WHAT NEEDS TO BE DONE: Find the line with "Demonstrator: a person" in the entries below, then reproduce it and every line after it down to and including the line with "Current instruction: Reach", exactly.

DATA SUPPLIED:
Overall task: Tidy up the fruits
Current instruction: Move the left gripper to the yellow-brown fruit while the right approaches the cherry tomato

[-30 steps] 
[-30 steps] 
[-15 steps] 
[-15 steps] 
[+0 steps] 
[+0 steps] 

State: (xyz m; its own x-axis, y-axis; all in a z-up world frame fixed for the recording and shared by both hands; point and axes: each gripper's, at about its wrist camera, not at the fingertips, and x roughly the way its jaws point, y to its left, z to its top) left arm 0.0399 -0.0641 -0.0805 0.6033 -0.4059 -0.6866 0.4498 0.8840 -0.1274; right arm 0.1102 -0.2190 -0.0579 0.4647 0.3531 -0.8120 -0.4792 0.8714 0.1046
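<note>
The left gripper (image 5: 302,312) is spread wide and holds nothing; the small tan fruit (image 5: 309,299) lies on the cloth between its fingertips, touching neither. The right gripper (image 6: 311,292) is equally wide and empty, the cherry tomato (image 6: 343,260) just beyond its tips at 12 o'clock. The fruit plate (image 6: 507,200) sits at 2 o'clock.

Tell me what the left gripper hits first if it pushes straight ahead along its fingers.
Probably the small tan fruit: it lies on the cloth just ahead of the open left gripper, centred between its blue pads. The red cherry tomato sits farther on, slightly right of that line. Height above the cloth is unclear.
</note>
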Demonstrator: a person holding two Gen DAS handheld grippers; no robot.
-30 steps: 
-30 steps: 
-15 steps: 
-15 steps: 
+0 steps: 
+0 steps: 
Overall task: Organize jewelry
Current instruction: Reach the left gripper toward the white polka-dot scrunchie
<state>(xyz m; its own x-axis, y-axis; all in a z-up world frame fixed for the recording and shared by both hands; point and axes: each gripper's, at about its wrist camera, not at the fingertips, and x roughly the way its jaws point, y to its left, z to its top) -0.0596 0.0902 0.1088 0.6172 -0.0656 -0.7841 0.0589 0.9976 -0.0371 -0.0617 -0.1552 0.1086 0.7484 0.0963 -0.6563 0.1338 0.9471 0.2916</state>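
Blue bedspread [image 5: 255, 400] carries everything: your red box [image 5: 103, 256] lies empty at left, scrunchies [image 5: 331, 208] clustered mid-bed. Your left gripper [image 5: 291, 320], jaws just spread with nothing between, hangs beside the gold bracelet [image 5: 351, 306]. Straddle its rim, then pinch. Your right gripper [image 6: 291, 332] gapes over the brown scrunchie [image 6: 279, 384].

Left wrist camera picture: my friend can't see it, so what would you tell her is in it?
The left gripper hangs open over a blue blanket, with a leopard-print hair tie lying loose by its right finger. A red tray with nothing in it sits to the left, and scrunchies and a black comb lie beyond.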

REPLY TO THE TASK:
Demonstrator: a person holding two Gen DAS handheld grippers; no robot.
-30 steps: 
-30 steps: 
-15 steps: 
-15 steps: 
+0 steps: 
+0 steps: 
Overall task: Organize jewelry
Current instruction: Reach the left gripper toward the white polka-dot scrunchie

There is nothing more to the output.